> _Your objective_:
Could you return each line below without altering a word?

========

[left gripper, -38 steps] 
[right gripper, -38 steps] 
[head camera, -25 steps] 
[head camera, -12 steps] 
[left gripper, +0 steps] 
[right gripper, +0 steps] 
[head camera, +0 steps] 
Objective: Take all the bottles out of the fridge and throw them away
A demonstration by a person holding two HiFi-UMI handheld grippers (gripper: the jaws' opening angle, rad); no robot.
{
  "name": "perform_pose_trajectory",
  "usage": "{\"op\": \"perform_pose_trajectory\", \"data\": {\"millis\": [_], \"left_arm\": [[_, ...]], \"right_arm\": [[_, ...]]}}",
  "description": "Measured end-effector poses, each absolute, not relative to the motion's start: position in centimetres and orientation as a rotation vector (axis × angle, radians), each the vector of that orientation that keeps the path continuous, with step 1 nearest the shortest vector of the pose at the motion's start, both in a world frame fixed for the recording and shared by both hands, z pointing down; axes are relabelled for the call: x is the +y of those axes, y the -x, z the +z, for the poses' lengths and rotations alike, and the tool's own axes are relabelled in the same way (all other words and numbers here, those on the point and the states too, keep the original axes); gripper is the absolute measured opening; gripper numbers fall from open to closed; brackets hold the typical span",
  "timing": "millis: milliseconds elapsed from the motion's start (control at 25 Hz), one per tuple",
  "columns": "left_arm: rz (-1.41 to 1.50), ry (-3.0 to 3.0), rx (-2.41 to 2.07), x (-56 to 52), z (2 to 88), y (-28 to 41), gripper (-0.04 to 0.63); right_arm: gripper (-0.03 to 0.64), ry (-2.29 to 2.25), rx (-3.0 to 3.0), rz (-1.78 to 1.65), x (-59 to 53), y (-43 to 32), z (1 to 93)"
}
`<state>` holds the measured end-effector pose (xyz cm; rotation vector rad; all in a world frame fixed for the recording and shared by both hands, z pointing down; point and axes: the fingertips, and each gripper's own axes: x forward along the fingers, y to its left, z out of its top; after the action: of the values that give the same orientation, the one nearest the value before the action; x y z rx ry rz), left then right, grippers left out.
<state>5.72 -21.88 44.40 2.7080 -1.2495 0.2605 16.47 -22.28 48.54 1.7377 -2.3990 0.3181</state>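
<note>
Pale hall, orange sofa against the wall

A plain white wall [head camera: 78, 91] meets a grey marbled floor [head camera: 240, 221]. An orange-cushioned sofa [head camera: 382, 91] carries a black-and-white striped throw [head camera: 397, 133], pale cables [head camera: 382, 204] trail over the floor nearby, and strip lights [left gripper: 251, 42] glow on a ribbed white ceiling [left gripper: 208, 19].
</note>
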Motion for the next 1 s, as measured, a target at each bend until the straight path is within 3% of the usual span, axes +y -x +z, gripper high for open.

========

> _Written reply_:
[left gripper, -38 steps] 
[right gripper, -38 steps] 
[head camera, -25 steps] 
[head camera, -12 steps] 
[left gripper, +0 steps] 
[right gripper, +0 steps] 
[head camera, +0 steps] 
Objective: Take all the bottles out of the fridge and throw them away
A demonstration by a person holding two HiFi-UMI handheld grippers (gripper: the jaws' opening angle, rad); no robot.
{
  "name": "perform_pose_trajectory",
  "usage": "{\"op\": \"perform_pose_trajectory\", \"data\": {\"millis\": [_], \"left_arm\": [[_, ...]], \"right_arm\": [[_, ...]]}}",
  "description": "Measured end-effector poses, each absolute, not relative to the motion's start: position in centimetres and orientation as a rotation vector (axis × angle, radians), each the vector of that orientation that keeps the path continuous, with step 1 nearest the shortest vector of the pose at the motion's start, both in a world frame fixed for the recording and shared by both hands, z pointing down; axes are relabelled for the call: x is the +y of those axes, y the -x, z the +z, for the poses' lengths and rotations alike, and the tool's own axes are relabelled in the same way (all other words and numbers here, those on the point and the states too, keep the original axes); gripper is the absolute measured opening; gripper numbers fall from open to closed; brackets hold the typical span",
  "timing": "millis: milliseconds elapsed from the motion's start (control at 25 Hz), one per tuple",
  "columns": "left_arm: rz (-1.41 to 1.50), ry (-3.0 to 3.0), rx (-2.41 to 2.07), x (-56 to 52), z (2 to 88), y (-28 to 41), gripper (-0.04 to 0.63); right_arm: gripper (-0.03 to 0.64), ry (-2.29 to 2.25), rx (-3.0 to 3.0), rz (-1.78 to 1.65), x (-59 to 53), y (-43 to 32), z (1 to 93)"
}
`<state>` holds the measured end-effector pose (xyz cm; rotation vector rad; all in a world frame fixed for the recording and shared by both hands, z pointing down; point and axes: the fingertips, and each gripper's own axes: x forward along the fingers, y to its left, z out of its top; after the action: of the values that give the same orientation, the one nearest the value before the action; x y z rx ry rz), left then right, grippers left out.
<state>5.72 -21.88 44.40 2.7080 -1.2495 0.2605 16.47 -22.28 48.54 1.7377 -2.3990 0.3181</state>
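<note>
Pale hall, orange sofa against the wall

A plain white wall [head camera: 78, 91] meets a grey marbled floor [head camera: 240, 221]. An orange-cushioned sofa [head camera: 382, 91] carries a black-and-white striped throw [head camera: 397, 133], pale cables [head camera: 382, 204] trail over the floor nearby, and strip lights [left gripper: 251, 42] glow on a ribbed white ceiling [left gripper: 208, 19].
</note>
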Motion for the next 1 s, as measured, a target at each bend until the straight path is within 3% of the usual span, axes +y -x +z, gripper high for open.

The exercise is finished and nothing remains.